**About this exercise:**
Look through the records and copy each line with the string "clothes" in it.

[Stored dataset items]
*** Begin section ***

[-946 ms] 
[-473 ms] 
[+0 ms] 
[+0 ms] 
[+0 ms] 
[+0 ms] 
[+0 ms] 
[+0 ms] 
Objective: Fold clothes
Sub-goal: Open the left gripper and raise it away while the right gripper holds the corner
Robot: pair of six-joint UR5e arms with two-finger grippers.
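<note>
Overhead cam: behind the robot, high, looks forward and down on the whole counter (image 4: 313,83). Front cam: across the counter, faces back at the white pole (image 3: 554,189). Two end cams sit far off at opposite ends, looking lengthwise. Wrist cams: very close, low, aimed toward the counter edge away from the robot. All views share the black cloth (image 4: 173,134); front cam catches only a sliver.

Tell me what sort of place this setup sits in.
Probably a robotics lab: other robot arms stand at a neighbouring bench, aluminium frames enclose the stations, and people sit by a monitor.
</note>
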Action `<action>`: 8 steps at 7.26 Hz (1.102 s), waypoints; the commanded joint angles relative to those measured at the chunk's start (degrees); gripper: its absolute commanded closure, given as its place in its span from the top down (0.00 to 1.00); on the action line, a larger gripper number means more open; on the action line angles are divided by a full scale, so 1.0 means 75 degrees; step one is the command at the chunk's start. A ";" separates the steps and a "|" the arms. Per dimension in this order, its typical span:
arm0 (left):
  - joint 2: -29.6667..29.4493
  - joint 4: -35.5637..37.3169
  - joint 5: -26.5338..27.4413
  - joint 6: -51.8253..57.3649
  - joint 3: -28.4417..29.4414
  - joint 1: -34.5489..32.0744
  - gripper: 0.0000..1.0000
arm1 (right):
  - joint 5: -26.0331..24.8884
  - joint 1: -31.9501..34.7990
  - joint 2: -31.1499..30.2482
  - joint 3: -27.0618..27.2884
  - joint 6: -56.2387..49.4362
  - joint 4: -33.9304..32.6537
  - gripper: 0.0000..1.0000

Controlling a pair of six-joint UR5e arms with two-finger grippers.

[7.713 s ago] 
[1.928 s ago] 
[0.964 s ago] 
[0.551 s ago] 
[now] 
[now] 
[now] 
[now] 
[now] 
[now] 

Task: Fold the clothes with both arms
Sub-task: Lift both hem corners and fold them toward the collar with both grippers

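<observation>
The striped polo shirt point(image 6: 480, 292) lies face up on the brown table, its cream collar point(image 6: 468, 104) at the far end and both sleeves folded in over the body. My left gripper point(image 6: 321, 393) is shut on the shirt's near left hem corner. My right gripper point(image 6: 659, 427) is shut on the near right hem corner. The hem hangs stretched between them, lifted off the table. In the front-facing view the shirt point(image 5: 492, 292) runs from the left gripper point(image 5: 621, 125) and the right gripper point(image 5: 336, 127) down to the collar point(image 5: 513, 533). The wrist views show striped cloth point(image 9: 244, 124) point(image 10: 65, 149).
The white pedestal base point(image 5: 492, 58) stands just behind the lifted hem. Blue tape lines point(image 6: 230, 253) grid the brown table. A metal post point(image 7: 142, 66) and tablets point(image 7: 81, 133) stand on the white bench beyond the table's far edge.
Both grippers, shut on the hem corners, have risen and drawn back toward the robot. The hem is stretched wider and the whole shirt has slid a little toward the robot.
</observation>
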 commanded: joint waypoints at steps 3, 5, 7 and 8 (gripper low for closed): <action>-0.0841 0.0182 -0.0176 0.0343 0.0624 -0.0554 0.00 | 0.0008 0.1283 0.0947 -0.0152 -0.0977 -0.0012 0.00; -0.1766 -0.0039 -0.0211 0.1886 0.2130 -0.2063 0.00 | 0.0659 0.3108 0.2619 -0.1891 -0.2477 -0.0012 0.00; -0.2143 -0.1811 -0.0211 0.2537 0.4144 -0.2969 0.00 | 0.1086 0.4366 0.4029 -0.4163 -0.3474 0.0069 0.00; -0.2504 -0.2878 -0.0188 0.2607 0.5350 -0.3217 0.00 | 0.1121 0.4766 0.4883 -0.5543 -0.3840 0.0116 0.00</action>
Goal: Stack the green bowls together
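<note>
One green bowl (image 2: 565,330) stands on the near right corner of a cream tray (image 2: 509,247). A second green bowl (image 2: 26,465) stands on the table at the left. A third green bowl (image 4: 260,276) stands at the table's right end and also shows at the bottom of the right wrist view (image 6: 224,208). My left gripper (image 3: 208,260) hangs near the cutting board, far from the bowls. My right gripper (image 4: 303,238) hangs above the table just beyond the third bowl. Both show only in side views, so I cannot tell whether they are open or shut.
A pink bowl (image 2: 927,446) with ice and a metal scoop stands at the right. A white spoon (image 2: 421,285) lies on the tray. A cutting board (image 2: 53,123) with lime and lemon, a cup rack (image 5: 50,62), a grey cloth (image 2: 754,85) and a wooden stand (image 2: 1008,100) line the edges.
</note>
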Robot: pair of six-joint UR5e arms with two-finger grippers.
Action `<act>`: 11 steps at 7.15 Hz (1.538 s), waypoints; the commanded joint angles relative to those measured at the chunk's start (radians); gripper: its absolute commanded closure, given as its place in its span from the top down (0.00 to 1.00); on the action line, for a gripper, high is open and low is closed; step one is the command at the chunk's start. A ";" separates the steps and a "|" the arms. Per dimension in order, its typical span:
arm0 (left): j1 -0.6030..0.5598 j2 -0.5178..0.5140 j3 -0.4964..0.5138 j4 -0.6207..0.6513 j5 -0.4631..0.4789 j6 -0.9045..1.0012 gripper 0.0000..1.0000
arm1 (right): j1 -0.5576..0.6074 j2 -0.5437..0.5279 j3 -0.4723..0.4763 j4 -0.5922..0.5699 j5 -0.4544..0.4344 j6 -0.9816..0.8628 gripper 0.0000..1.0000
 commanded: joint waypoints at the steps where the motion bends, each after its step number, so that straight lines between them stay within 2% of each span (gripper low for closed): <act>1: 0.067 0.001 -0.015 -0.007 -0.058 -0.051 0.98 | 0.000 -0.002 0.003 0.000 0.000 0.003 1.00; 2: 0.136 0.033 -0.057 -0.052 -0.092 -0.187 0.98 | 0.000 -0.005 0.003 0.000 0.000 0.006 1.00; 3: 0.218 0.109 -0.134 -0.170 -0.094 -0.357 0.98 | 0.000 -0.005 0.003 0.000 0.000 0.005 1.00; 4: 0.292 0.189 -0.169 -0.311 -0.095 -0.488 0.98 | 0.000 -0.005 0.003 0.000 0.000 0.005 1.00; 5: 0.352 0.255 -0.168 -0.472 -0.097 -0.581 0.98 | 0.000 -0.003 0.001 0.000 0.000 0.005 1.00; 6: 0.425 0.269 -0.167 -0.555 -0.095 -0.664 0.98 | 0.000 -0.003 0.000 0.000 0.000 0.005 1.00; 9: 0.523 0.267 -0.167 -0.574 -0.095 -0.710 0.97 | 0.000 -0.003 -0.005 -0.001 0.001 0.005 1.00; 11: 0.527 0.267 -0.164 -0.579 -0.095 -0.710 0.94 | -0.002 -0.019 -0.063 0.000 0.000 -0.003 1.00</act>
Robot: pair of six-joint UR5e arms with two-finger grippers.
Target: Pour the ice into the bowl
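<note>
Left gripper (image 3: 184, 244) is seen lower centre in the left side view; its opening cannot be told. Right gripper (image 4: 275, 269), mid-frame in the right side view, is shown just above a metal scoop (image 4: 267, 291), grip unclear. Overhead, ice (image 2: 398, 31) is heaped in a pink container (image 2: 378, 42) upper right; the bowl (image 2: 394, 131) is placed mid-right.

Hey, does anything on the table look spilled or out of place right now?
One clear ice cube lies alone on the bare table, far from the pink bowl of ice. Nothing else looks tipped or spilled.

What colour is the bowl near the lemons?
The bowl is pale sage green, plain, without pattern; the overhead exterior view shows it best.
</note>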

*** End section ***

**Solution:**
Objective: Fold clothes
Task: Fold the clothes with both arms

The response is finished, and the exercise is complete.